U.S. Unveils Reform-Minded Immigration Facility in Texas
A 608-bed facility unveiled Tuesday in Texas represents what federal officials say is a centerpiece of the Obama administration’s pledge to overhaul America’s much-maligned system for jailing immigration offenders.
Although the U.S. Immigration and Customs Enforcement facility has heavy security, with doors that lock electronically and windows made of reinforced glass, officials insist this isn’t a prison.
Guards don’t carry handcuffs, there’s no wall around the facility, and the exterior is painted a crisp royal-blue and burgundy. The rooms have four bunk beds, a private bath, television and phone, which they can use to make international calls for just 15 cents per minute — rates mostly unheard of on the outside. There’s not even a lights out policy at night, with the residents free to wander common areas even during designated sleeping time.
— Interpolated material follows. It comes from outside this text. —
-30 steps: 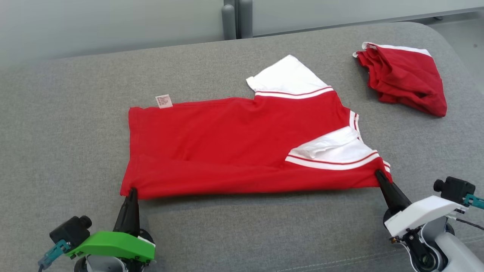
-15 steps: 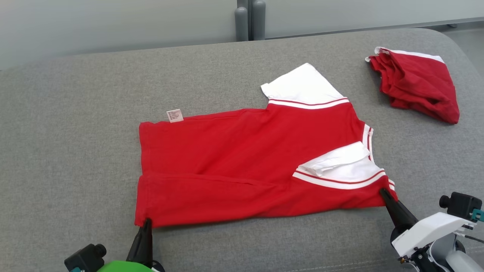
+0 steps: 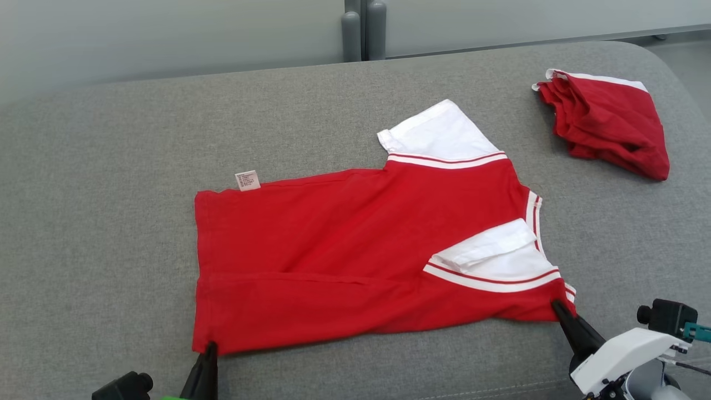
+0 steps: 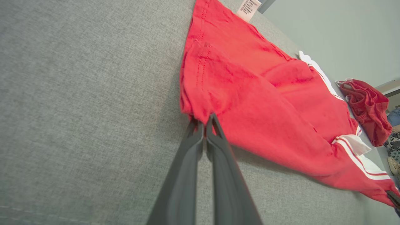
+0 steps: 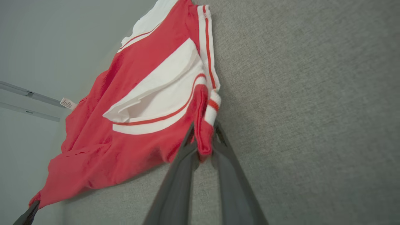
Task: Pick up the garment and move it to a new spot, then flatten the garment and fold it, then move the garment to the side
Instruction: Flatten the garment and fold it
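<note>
Red with white sleeves, the shirt [image 3: 333, 261] lies spread on the grey cushion [image 3: 111, 222]. The left gripper [image 3: 210, 346] pinches its near hem corner, fingers pressed together. The right gripper [image 3: 555, 305] clamps the near corner by the collar, with cloth between its fingers. A crumpled red bundle [image 3: 605, 130] sits far right.

A grey fabric surface [image 3: 111, 166] carries a red-and-white shirt [image 3: 344, 250] spread flat at the frame's centre, and a crumpled red garment [image 3: 605, 130] at the upper right.
</note>
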### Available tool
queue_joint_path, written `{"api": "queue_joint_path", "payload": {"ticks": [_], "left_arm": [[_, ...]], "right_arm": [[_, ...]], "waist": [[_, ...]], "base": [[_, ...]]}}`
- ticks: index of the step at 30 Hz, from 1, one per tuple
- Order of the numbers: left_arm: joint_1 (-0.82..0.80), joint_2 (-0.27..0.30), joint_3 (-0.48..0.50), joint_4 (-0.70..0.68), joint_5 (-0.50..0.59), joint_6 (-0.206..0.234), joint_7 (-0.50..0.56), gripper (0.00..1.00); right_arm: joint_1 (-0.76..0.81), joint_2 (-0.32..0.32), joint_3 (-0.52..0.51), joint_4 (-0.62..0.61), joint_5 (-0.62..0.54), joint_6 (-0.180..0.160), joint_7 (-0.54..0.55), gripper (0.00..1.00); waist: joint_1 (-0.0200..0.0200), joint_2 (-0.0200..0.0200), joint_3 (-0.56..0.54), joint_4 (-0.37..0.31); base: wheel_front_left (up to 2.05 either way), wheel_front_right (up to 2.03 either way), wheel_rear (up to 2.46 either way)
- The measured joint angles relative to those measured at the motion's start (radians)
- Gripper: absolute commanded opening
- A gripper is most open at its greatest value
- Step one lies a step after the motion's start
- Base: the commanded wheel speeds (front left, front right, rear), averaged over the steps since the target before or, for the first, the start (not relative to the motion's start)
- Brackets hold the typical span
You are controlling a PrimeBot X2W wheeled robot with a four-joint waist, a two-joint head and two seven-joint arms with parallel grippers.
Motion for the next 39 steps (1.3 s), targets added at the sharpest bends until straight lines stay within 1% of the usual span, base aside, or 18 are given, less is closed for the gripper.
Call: {"api": "queue_joint_path", "payload": {"ticks": [1,2,3,7,11,15,19,25,28,30,32,38,39], "left_arm": [[0.001,0.004,0.001,0.001,0.007,0.003,0.01,0.44],[0.002,0.005,0.005,0.002,0.007,0.003,0.013,0.85],[0.003,0.005,0.009,0.002,0.007,0.004,0.018,1.0],[0.009,0.013,0.026,0.004,0.008,0.01,0.019,1.0],[0.019,0.025,0.05,-0.002,0.01,0.016,0.022,1.0],[0.017,0.055,0.08,-0.02,0.027,0.017,0.017,1.0],[-0.005,0.09,0.078,-0.049,0.079,0.018,0.025,1.0],[-0.184,0.137,0.027,-0.07,0.151,0.018,0.079,1.0],[-0.262,0.149,0.009,-0.063,0.162,0.018,0.121,1.0],[-0.315,0.155,-0.004,-0.041,0.169,0.018,0.153,1.0],[-0.366,0.156,-0.012,-0.018,0.182,0.018,0.185,1.0],[-0.498,0.157,-0.012,0.069,0.182,0.018,0.263,1.0],[-0.516,0.156,-0.012,0.087,0.182,0.018,0.273,1.0]], "right_arm": [[0.016,0.006,-0.004,0.002,0.006,-0.006,0.0,1.0],[0.035,0.008,-0.008,0.007,0.011,-0.012,0.0,1.0],[0.042,0.008,-0.008,0.009,0.011,-0.018,0.0,1.0],[0.055,0.003,-0.013,0.012,0.011,-0.026,0.0,1.0],[0.055,-0.023,-0.032,0.003,0.008,-0.036,-0.005,1.0],[0.05,-0.075,-0.045,-0.027,-0.028,-0.037,-0.016,1.0],[0.0,-0.12,-0.047,-0.072,-0.073,-0.036,-0.014,1.0],[-0.15,-0.188,-0.03,-0.12,-0.143,-0.035,0.033,1.0],[-0.24,-0.208,-0.009,-0.141,-0.172,-0.025,0.072,1.0],[-0.294,-0.219,0.003,-0.152,-0.198,-0.024,0.095,1.0],[-0.339,-0.231,0.012,-0.16,-0.206,-0.014,0.119,1.0],[-0.451,-0.228,0.067,-0.177,-0.245,0.018,0.187,1.0],[-0.463,-0.224,0.073,-0.177,-0.248,0.019,0.195,1.0]], "waist": [[0.0,0.0,-0.002,-0.005],[0.0,0.0,-0.002,-0.007],[0.0,0.0,-0.001,-0.008],[0.0,0.0,0.0,-0.014],[0.0,0.0,0.002,-0.021],[0.0,0.0,0.004,-0.027],[0.0,0.0,0.014,-0.029],[0.0,0.0,0.043,-0.029],[0.0,0.0,0.063,-0.029],[0.0,0.0,0.08,-0.028],[0.0,0.0,0.098,-0.028],[0.0,0.0,0.16,-0.025],[0.0,0.0,0.171,-0.025]], "base": [[0.0,0.0,0.0],[0.0,0.0,0.0],[0.0,0.0,0.0],[0.0,0.0,0.0],[0.0,0.0,0.0],[0.0,0.0,0.0],[0.0,0.0,0.0],[0.0,0.0,0.0],[0.0,0.0,0.0],[0.0,0.0,0.0],[0.0,0.0,0.0],[0.0,0.0,0.0],[0.0,0.0,0.0]]}}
The White House promised three years ago to rethink its detention policies, in response to civil-liberties lawsuits filed on behalf of families held at a crowded central Texas facility where children were held behind razor barbed-wire.
The Karnes County Civil Detention Center in this tiny South Texas town, 60 miles (96 kilometers) southeast of San Antonio, was intended to be more humane to detainees — though some activists argue they shouldn’t be locked up at all.
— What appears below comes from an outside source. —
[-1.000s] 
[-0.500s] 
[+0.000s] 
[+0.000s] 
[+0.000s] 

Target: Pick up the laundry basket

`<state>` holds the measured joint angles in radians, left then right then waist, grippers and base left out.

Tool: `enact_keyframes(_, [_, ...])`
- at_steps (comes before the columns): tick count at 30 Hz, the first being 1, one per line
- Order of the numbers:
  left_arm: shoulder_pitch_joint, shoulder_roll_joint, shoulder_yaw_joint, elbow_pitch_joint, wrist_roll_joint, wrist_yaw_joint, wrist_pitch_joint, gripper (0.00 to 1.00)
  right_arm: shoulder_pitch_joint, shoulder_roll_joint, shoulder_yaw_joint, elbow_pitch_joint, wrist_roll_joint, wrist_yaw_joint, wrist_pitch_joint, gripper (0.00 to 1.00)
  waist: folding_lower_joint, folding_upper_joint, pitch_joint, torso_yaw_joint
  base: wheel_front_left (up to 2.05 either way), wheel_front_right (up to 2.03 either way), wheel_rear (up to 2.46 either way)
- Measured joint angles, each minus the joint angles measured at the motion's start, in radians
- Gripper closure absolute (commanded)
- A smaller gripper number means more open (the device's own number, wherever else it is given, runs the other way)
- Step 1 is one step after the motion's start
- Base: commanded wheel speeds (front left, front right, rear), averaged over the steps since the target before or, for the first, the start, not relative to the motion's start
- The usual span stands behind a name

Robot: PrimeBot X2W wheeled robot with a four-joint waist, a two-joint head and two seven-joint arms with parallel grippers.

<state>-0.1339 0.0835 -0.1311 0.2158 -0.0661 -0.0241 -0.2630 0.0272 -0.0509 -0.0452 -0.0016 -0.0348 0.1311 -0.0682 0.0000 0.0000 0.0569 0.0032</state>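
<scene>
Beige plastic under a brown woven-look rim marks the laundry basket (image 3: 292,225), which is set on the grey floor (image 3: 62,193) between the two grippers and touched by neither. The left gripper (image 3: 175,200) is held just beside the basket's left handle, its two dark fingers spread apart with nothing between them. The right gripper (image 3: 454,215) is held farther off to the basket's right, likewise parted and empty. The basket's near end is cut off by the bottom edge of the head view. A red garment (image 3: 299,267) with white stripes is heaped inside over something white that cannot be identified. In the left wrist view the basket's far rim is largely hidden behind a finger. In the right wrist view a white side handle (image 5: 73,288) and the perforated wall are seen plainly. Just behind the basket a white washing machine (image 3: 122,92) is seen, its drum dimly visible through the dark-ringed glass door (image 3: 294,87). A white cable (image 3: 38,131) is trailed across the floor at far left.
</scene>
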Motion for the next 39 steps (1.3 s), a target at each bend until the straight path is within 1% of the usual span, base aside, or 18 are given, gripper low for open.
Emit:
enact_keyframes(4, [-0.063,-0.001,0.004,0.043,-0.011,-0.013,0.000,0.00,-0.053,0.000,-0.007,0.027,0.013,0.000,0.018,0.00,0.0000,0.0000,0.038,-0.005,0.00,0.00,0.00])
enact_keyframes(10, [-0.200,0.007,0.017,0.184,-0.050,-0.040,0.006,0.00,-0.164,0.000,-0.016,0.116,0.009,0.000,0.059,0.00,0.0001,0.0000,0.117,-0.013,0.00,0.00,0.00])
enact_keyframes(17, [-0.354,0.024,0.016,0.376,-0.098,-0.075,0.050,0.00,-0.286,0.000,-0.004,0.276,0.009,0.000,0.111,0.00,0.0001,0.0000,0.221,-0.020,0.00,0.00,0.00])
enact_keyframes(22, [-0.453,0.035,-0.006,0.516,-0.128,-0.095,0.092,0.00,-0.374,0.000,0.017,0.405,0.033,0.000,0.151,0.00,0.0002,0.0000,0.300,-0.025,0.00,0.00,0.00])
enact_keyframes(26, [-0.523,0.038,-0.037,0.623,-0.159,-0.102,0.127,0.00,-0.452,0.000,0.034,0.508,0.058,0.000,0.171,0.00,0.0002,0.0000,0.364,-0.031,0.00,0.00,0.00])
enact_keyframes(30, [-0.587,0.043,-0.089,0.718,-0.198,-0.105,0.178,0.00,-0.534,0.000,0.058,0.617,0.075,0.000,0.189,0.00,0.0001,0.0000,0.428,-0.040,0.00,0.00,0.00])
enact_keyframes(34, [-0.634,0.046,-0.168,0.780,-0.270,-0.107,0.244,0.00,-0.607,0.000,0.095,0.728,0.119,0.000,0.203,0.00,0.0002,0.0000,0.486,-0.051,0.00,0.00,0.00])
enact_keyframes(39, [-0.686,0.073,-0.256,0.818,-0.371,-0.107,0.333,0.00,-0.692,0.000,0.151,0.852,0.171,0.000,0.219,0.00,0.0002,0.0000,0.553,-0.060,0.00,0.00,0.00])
“We needed to do better. We needed to improve our detainee treatment,” said Gary Mead, executive associate director for ICE’s Enforcement and Removal Operations.
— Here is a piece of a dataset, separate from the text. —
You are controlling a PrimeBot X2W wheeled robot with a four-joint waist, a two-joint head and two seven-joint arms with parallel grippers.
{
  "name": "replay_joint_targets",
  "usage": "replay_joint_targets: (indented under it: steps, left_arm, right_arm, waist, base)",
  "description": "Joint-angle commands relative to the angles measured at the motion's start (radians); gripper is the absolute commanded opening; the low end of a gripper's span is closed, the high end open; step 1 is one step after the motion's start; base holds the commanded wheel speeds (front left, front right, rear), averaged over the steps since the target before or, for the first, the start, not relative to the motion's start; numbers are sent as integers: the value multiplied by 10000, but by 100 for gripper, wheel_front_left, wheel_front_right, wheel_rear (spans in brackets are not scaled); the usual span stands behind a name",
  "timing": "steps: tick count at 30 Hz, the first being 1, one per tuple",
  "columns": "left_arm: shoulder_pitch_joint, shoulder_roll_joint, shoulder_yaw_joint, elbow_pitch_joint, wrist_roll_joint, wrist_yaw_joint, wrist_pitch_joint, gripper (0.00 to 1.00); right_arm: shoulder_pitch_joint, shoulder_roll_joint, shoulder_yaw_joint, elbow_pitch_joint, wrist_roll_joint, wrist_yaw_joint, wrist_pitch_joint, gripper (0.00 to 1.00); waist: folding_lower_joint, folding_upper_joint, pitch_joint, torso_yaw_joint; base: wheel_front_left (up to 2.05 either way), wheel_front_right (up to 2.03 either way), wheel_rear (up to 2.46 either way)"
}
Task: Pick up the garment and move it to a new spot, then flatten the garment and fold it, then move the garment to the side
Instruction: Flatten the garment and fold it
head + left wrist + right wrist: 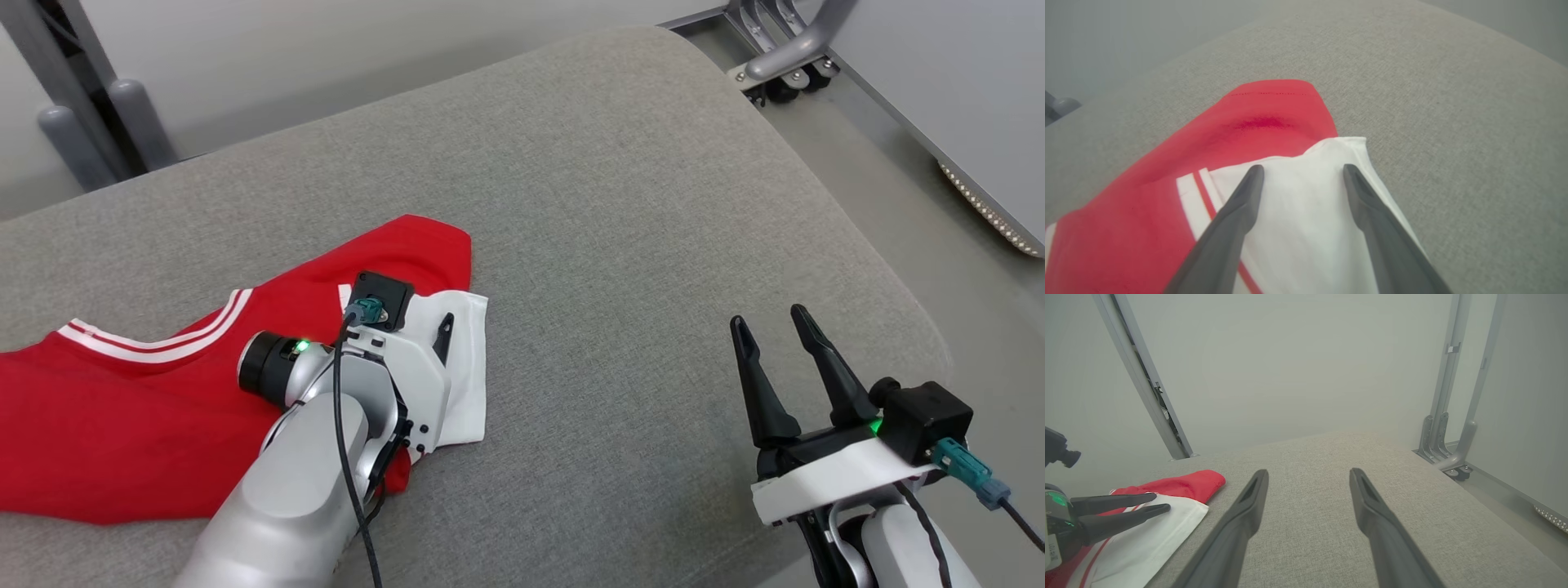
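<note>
The garment is red with white stripes and a white sleeve, and it lies spread on the grey cushion at the left. My left gripper stands open low over the white sleeve, its fingers pointing at the sleeve's far edge. The left wrist view shows that gripper with both fingers spread over white cloth and nothing pinched between them; red cloth lies beyond. My right gripper is open over bare cushion at the right, well away from the garment. Its wrist view shows its own fingers spread and the left gripper on the garment.
The cushion's rounded edge drops to the floor at the right. A metal frame on casters stands beyond the far right corner, and grey posts stand at the far left. Bare cushion stretches across the middle and right.
</note>
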Motion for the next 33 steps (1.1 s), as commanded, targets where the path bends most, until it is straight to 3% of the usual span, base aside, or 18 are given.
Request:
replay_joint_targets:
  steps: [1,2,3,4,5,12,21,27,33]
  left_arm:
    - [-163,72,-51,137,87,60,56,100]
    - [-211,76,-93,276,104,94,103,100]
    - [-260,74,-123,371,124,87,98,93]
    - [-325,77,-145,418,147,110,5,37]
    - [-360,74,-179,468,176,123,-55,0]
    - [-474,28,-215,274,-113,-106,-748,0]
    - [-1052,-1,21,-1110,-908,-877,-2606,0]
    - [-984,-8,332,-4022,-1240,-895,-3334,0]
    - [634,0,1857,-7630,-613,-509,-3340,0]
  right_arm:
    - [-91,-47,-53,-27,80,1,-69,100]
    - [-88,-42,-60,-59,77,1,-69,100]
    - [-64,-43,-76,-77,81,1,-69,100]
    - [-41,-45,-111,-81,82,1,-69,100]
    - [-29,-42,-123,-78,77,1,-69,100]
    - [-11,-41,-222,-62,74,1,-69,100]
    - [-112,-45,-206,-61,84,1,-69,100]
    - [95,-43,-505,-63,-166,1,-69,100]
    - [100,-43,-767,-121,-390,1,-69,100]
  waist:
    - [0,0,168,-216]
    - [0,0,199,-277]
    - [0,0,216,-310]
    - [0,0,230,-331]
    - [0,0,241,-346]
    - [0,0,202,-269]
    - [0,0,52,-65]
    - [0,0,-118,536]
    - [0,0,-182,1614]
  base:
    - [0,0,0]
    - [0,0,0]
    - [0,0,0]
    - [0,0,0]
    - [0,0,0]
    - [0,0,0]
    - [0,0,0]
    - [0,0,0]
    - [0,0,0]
Some conservatives, however, fear the $32 million civil detention center unveiled Tuesday is coddling criminals.
Most of the inmates held here will be those arrested after sneaking across the border in the Rio Grande Valley and other parts of Texas.
Officials are retrofitting facilities in California, Virginia and New Jersey to make them more like the one here, and also constructed more-restrictive detention centers in Florida and Illinois for medium- and high-risk detainees.
The Texas center will hold only adult males considered low-risk detainees, and they won’t begin arriving for about three weeks. But ICE invited reporters and representatives from non-government groups like the American Civil Liberties Union to tour the facility on Tuesday.